Consulting group Financial Insights predicts that 2007 will be the year health savings accounts (HSAs) take off. In a July report, the Framingham, Mass.-based firm is projecting an almost 10-fold surge in assets in HSAs by 2010, to $48 billion from $5.1 billion last year. But it is taking a confluence of high-profile endorsements and sophisticated new payment and settlement tools to make it happen.

HSAs let consumers, enrolled in high-deductible health plans, set aside pre-tax dollars for future medical, retirement or long-term care expenses. The HSA account holder can invest these funds in a range of choices, and then use them for qualified expenses. The funds roll over from year to year and you can take them with you when you change jobs. The premise is that HSAs give consumers control over their own healthcare management and spending.

For companies, HSAs represent potential cost savings. Premiums for HSA insurance offerings are as much as one-third lower than comparable preferred provider option (PPO) and non-HSA, high-deductible plans, according to a survey by consulting company Information Strategies Inc. But, despite these pluses, adoption to date has been slow.

Two factors are working together to give HSAs a boost. First, financial services companies that maintain HSAs are partnering up with credit card providers to offer debit cards exclusively for HSA transactions, notes Dana Gould, Financial Insights senior research analyst for payments and author of the Financial Insights report. “The HSA card is intended to replace cash and checks at the point of service delivery as a prelude to a more sophisticated system of processing and paying claims,” he says.

A more sophisticated system has been needed to simplify what is now a time-consuming, paper-intensive recordkeeping process. New debit card technology lets providers transmit and receive claims data–in real time–without having to go through a claims clearinghouse. Doctors get their payment immediately, and companies don't have to maintain file cabinets full of receipts and settlement information.

At the same time, HSAs are also winning endorsements from powerful employers and insurance industry representatives.
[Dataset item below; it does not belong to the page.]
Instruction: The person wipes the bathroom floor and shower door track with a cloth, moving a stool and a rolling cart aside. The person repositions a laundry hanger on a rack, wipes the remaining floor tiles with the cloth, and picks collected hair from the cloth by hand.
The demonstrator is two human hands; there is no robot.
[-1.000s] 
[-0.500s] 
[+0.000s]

The nation's largest employer, Wal-Mart Stores Inc., likes the idea so much it is not only offering an HSA option to all its 1.3 million full- and part-time employees, but it has recently doubled the dollar amount of its contributions to employee accounts.

The family of Blue Shield and Blue Cross benefit providers also intends to reach out to all its 100 million members in 50 states in coming years with HSA options. The Blues have even launched a bank to handle healthcare-related finance operations.

To date, as many as 1,200 financial institutions–mostly banks and insurers–have been established to maintain HSA accounts for consumers. But this year alone, Gould says, that number should double. “It's an idea whose time has come,” says Gould.